The civilization of the Renaissance was the formation of affluent cities and of rulers who drew considerable income from their urban subjects in the Italian city-states and the countries of England and France. The trade that kept cities alive also provided the capital and the flow of ideas that helped construct Renaissance culture. Throughout the early Middle Ages foreign trade had nearly come to a halt. By the 11th century, though, population growth and contact with other cultures by way of military efforts such as the Crusades helped revitalize commercial movement (Renaissance). Trade slowly improved with the exchange of luxury goods in the Mediterranean area and various commodities such as fish, furs, and metals across the North and Baltic seas. Commerce soon moved inland, bringing new affluence to the citizens of towns along major trade routes. As traffic along these routes augmented, existing settlements grew and new ones were founded.

3.1 Medici -- the Banking Family

While the Medici family has all the power, Florence became the cultural center of Europe and also became the cradle of new Humanism. The Medici family was perhaps the richest family in Italy and thus had a lot of influence. In the 13th century the family began to increase their wealth through banking. At the end of the thirteenth century, the family's wealth enlarged when one of the members of the family served as gonfalero or bearer of a high ceremonial office. In the fourteenth century their wealth increased again (the Medici Family). With this wealth the Medici family was very helpful.

While this family ruled the city of Florence they did many unbelievable acts, such as spending money on their city, and making it the most influential state in Italy. They also made it the world's most stunning city. It turned into the cultural center of Europe and was known as an art center and the cradle of New Humanism. They also spent some of their wealth on putting together the largest library in all of Europe. And because of this they brought in a lot of Greek sources. They founded the Platonic Academy and supported many artists by feeding them, educating them, and providing them with the necessities that they needed in order to be successful. Some of those artists included Donatello, Michelangelo, and Raphael. The family also did a lot of charitable acts such as cultivating literature and the arts all throughout Europe (History of the Medici).

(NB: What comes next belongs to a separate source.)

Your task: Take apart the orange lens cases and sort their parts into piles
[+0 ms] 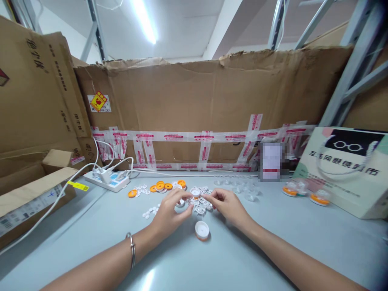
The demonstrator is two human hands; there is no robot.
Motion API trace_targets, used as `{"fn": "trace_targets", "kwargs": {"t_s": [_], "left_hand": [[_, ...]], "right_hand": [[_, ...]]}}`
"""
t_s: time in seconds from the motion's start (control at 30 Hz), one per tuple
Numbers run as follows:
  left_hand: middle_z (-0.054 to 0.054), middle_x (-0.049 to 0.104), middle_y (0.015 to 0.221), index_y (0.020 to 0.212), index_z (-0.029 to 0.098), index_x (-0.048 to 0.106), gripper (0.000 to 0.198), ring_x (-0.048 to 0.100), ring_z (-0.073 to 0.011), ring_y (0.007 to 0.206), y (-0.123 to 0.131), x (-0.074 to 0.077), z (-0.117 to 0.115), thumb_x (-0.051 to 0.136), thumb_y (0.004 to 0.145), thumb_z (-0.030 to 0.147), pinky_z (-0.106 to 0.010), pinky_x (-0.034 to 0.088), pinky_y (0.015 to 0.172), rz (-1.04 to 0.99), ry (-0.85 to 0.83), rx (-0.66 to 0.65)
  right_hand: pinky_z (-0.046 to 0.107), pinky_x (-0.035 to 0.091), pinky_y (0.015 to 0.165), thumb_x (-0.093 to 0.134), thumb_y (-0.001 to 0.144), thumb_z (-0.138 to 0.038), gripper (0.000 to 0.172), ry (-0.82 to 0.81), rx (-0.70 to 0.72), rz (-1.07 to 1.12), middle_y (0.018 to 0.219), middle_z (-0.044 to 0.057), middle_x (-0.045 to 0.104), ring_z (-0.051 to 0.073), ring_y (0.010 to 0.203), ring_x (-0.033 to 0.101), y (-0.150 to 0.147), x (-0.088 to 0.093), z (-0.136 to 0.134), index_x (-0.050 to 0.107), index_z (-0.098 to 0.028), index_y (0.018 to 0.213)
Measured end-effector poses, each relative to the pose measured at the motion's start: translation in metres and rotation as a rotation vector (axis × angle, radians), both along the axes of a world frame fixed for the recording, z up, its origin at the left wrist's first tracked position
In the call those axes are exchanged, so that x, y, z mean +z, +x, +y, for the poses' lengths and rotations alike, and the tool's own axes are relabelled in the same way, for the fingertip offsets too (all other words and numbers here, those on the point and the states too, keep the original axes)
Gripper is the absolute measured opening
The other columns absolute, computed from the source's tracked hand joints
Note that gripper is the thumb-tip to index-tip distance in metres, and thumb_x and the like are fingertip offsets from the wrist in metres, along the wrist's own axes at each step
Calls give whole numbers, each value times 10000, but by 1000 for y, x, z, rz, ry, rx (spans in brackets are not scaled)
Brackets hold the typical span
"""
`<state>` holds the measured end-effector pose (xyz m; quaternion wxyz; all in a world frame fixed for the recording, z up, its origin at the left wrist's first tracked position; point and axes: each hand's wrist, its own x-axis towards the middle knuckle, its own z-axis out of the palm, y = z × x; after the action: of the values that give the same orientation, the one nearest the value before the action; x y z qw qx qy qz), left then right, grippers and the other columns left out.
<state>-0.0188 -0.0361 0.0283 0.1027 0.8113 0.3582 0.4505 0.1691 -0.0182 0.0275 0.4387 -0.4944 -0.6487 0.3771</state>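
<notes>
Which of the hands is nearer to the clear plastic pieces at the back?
Right. The right hand is just in front of the clear plastic pieces, slightly left; the left hand is farther off to their left.

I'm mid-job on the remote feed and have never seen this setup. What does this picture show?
No machine here: it's one view from a camera on a person's head, looking forward and down. You see their bare left hand and right hand at a pile of small white parts. On the table, a round white piece with an orange underside sits nearer; orange discs lie left, clear caps right. Whether either hand holds something is too small to tell.
</notes>
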Motion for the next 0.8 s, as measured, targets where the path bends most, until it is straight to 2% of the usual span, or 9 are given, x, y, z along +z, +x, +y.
{"fn": "trace_targets", "kwargs": {"t_s": [0.13,0.2,0.3,0.37,0.43,0.5,0.63,0.73,0.8], "left_hand": [[-49,604,854,969,174,607,182,554,-143,795,4,-1,-4,538,800,174,-258,462,710,13,75,-87],[-52,612,861,1003,184,604,203,561,-145,810,5,-3,-5,529,815,177,-266,468,727,28,113,-112],[-65,610,952,1086,199,561,282,560,-165,871,4,-3,-5,556,806,228,-303,470,773,64,106,-87],[-76,591,1029,1114,203,539,324,544,-184,935,2,-2,-4,569,797,261,-333,457,814,79,74,-47],[-73,588,1035,1089,201,549,282,535,-186,957,-1,-1,-3,542,813,255,-340,443,832,85,45,-31],[-62,595,1002,1046,202,568,225,538,-177,943,-3,0,-1,502,833,228,-331,435,830,97,19,-24],[-52,606,913,979,195,596,194,560,-170,847,-7,-4,5,465,836,209,-304,450,756,167,-45,21],[-56,608,845,893,171,614,174,570,-173,778,-8,-8,9,458,828,211,-293,458,697,251,-106,67],[-58,609,826,865,165,618,173,574,-177,761,-9,-10,10,457,824,211,-294,460,680,295,-137,94]], "right_hand": [[248,437,598,654,626,-453,304,-78,222,199,618,-18,603,122,594,552,-12,8,-14,587,-167,702],[258,451,628,670,607,-446,317,-128,290,242,662,-6,627,126,625,571,-16,10,-18,593,-163,731],[265,451,620,666,608,-432,291,-123,240,225,606,-15,615,121,586,561,-8,15,-13,600,-160,688],[271,449,615,682,583,-394,263,-112,138,183,598,-15,620,125,574,561,9,20,-2,624,-163,695],[275,451,607,701,544,-339,219,-104,4,125,607,-6,636,131,565,564,32,24,11,644,-168,668],[272,444,583,703,528,-290,159,-100,-57,30,564,-5,627,130,534,552,55,25,21,653,-169,618],[257,405,503,696,520,-281,132,-206,38,-159,460,-4,589,120,456,506,83,17,30,637,-163,519],[253,400,496,696,528,-294,149,-284,117,-228,455,3,589,121,453,505,89,11,31,635,-160,508],[247,381,481,707,518,-302,168,-306,110,-276,440,-3,569,119,446,492,91,10,32,621,-161,487]]}}
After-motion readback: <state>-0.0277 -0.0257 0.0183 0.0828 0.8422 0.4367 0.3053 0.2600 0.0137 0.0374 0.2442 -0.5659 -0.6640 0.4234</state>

3.2 Mercantilism (300 words)

Mercantilism is the economic system of the major trading nations throughout the 16th, 17th, and 18th centuries, based on the idea that national wealth and power were best served by growing exports and collecting valuable metals in return. It outdated the medieval feudal organization in Western Europe, particularly in Holland, France, and England. The era 1500 -- 1800 was one of religious and commercial wars, and large revenues were required to uphold armies and pay the mounting expenses of civil government. Mercantilist nations were overwhelmed by the fact that the precious metals, particularly gold, were in universal demand as the ready means of getting hold of other commodities; therefore they tended to recognize money with wealth. As the best means of attaining bullion, foreign trade was favored above domestic trade, and manufacturing or processing, which provided the goods for foreign trade, was favored at the cost of the extractive industries like agriculture (the Renaissance and Reformation-Rise of Nation-State and Mercantilism).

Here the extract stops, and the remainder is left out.